Although the thinner observed mumiyo deposits at Basen in the Vestfjella may indicate a younger occupancy time for this area, there are other factors that probably contribute to the size difference in the deposits between these two locations. Nest occupancy and predation risk are generally the factors considered to be most important in influencing the highly variable growth of mumiyo deposits (accumulation rates can span two orders of magnitude; e.g. Hiller et al. 1995), because they directly determine the amount of stomach oil ejected onto these sites (Warham 1977; Verkulich and Hiller 1994). However, liquefaction and degradation of the deposits may also play a role in limiting mumiyo growth—this would be expected to occur when temperatures rise above freezing. The Vestfjella differs from the Heimfrontfjella in that the rocks and air temperature in the nesting area are warmer during the breeding season because: (1) the Vestfjella is at a lower altitude and closer to the coast and (2) the bedrock at Basen is usually black (basalt and diabase with dolerite dikes), whereas in Heimefrontfjella, it is usually red or grey (weakly metamorphic red granite and grey augengneiss); dark rock can attain a surface temperature approximately 10°C higher than light-coloured gneiss of similar aspect (Engelskjøn 1986).

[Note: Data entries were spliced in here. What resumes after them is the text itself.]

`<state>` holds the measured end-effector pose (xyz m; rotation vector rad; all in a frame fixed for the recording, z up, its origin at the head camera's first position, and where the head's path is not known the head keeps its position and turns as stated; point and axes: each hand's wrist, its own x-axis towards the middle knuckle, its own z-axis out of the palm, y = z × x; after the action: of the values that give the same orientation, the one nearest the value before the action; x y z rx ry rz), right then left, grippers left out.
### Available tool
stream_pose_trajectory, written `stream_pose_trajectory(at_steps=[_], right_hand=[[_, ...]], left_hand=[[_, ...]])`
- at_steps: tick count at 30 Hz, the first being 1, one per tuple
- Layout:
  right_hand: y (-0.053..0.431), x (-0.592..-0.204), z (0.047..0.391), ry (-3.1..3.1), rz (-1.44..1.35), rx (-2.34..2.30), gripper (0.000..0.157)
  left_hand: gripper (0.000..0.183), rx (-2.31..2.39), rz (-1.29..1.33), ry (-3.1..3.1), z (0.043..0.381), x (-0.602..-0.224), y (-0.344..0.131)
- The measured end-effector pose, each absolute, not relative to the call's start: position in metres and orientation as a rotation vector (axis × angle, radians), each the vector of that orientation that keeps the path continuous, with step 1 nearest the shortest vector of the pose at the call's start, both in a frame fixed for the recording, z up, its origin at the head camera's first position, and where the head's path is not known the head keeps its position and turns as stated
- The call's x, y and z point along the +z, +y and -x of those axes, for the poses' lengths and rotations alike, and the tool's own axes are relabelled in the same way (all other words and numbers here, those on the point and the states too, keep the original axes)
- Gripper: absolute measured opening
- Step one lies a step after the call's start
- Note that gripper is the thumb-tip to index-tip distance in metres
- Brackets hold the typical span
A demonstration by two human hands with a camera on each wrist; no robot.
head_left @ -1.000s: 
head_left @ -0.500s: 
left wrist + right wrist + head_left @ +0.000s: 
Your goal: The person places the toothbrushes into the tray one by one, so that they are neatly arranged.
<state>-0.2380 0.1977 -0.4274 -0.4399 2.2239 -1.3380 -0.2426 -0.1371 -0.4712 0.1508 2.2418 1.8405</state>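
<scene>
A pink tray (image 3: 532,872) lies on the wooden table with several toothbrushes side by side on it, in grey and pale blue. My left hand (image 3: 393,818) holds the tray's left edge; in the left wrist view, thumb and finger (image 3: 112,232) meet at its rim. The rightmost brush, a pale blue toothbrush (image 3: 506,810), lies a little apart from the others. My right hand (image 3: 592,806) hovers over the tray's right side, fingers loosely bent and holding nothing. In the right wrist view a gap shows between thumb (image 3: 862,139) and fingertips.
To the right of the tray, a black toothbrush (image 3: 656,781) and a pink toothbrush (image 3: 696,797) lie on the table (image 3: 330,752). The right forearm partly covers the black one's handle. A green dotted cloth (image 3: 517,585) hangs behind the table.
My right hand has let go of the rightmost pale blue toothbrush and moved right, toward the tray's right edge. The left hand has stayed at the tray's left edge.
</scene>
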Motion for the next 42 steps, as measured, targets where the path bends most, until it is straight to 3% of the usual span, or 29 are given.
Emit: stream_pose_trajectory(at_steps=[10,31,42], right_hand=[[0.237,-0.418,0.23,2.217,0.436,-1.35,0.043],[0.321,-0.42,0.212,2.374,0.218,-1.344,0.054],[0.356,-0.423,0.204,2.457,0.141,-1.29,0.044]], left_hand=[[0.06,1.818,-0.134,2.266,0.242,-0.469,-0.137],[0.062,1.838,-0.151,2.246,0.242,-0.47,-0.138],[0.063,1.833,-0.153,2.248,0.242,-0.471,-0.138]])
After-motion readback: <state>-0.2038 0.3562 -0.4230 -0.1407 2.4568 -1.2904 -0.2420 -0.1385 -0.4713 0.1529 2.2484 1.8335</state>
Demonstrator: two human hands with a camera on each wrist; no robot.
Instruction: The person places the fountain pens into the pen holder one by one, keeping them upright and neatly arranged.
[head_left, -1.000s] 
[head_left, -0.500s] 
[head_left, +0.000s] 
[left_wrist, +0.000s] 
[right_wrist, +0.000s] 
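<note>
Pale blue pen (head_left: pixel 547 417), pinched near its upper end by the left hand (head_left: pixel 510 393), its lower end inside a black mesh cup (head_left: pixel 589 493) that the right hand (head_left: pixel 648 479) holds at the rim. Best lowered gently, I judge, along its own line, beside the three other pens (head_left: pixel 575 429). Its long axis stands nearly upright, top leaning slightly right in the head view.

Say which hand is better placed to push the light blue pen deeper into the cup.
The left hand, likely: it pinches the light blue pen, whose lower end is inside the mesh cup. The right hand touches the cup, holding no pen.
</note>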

Owing to the high intensity of solar radiation during the summer months in Dronning Maud Land, even during overcast conditions, as well as to the low albedo and the reflection of short-wave radiation from adjacent snow and ice surfaces, the surface temperatures of the nunataks can be considerably higher than air temperatures and must often be above freezing (Engelskjøn 1986; Jonsson 1988). Thus, any mumiyo degradation would be expected to be higher in Vestfjella than in Heimefrontfjella. It is also worth noting that for the sampling locations in the Heimefrontfjella, the slow-accumulating older sample was from a wind-exposed site at the bottom of a wind scoop. Future studies interested in factors affecting mumiyo accumulation should also consider the effect of wind and temperature on dispersal of the stomach oil and how this might affect mumiyo accumulation.

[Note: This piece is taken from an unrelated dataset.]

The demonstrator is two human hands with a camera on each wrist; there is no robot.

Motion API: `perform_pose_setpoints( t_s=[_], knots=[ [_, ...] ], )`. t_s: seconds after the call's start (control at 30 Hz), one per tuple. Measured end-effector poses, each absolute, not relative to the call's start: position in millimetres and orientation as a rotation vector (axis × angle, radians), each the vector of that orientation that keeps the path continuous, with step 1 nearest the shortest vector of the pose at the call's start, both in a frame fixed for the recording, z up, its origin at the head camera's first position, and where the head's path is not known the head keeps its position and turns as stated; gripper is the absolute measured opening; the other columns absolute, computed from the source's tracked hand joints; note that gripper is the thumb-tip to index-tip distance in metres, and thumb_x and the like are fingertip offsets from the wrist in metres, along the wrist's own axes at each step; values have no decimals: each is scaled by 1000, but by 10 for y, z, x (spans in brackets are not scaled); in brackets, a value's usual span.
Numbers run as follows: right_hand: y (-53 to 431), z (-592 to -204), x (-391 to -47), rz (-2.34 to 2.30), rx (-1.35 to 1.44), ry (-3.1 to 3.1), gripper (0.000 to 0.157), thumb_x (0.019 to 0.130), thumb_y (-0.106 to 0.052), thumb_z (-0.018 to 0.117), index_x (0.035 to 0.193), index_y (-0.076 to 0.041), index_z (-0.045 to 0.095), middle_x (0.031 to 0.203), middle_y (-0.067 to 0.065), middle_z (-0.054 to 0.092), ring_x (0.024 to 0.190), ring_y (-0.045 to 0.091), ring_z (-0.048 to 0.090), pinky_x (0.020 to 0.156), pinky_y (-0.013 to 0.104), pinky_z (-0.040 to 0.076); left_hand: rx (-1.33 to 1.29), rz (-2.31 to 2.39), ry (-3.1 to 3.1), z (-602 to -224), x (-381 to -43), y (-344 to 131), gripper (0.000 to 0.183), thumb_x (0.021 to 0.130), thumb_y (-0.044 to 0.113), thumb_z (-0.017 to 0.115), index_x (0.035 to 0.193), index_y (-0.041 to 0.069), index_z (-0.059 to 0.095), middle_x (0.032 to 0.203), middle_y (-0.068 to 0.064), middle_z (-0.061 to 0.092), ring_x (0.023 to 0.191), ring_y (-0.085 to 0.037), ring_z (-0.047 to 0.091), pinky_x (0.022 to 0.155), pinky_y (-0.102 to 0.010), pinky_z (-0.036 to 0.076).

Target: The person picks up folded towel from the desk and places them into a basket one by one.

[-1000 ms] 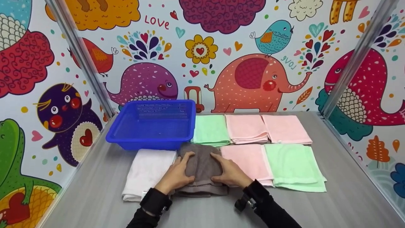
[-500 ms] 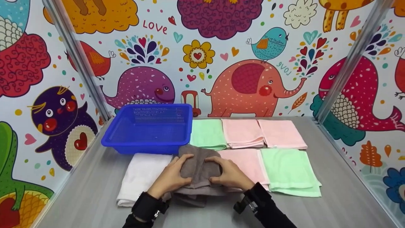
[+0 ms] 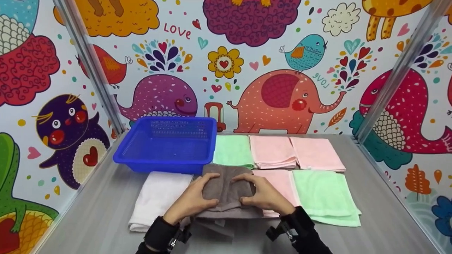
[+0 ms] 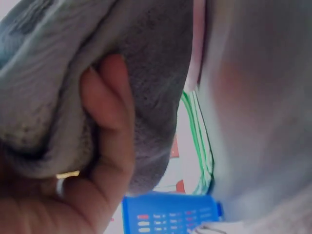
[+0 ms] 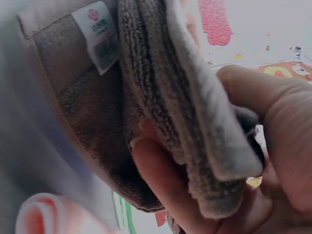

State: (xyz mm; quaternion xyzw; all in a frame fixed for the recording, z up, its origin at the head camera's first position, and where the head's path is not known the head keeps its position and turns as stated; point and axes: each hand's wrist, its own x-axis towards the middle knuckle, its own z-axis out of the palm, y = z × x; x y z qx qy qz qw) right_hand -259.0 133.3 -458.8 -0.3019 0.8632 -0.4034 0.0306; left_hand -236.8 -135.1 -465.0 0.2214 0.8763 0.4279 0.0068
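A folded grey-brown towel (image 3: 224,187) is held between both hands, raised off the tabletop in the head view, with a loose flap hanging below it. My left hand (image 3: 192,201) grips its left side; in the left wrist view the fingers (image 4: 109,100) curl around the cloth. On the other side my right hand (image 3: 268,195) grips the towel, and the right wrist view shows its stacked layers between thumb and fingers. There a white label (image 5: 100,36) sticks out on the hanging part. A white folded towel (image 3: 160,197) lies just left of the left hand.
A blue plastic basket (image 3: 166,162) stands at back left. Folded towels lie to its right: green (image 3: 233,150), pink (image 3: 272,150) and pink (image 3: 317,153) behind, pink (image 3: 284,185) and green (image 3: 325,194) in front. Patterned walls enclose the grey table (image 3: 91,218).
Both hands have raised the grey-brown towel from the table, and its lower flap now hangs free. The right hand has shifted slightly to the right. The basket and other towels stay put.
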Motion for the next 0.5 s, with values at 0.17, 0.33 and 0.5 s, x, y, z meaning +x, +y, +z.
perform_pose_setpoints(
  t_s=[0.17,0.33,0.5],
  knots=[
    [1371,-4537,-2578,-1303,-885,2610,58,78,-7,78,133,-22,67,135,1,67,126,23,57,107,49,43,720,1412,2763,-4573,-2322,-1313,72,83,15,81,148,24,52,141,-13,56,123,-30,55,100,-55,46],
    [1374,-4551,-2595,-1378,-844,2565,59,78,-8,77,133,-24,67,133,-2,66,120,20,57,103,45,44,724,1530,2785,-4500,-2273,-1287,72,80,10,80,144,29,54,136,-7,56,124,-26,54,102,-53,44],
    [1382,-4593,-2609,-1546,-789,2467,58,76,-8,75,131,-25,67,134,-2,65,130,22,52,111,48,38,760,1703,2722,-4470,-2263,-1266,72,81,5,78,145,27,53,145,1,54,141,-24,46,115,-55,36]
  ],
)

This study provides additional evidence for the understanding of historical bird population distributions in continental Antarctica. Together, similar studies can significantly aid the development and refinement of models that explain glacial advancement and retreat (Ryan et al. 1992), the relationship between sea ice and population viability (Thatje et al. 2008) and, perhaps, help predict species responses to future climate shifts.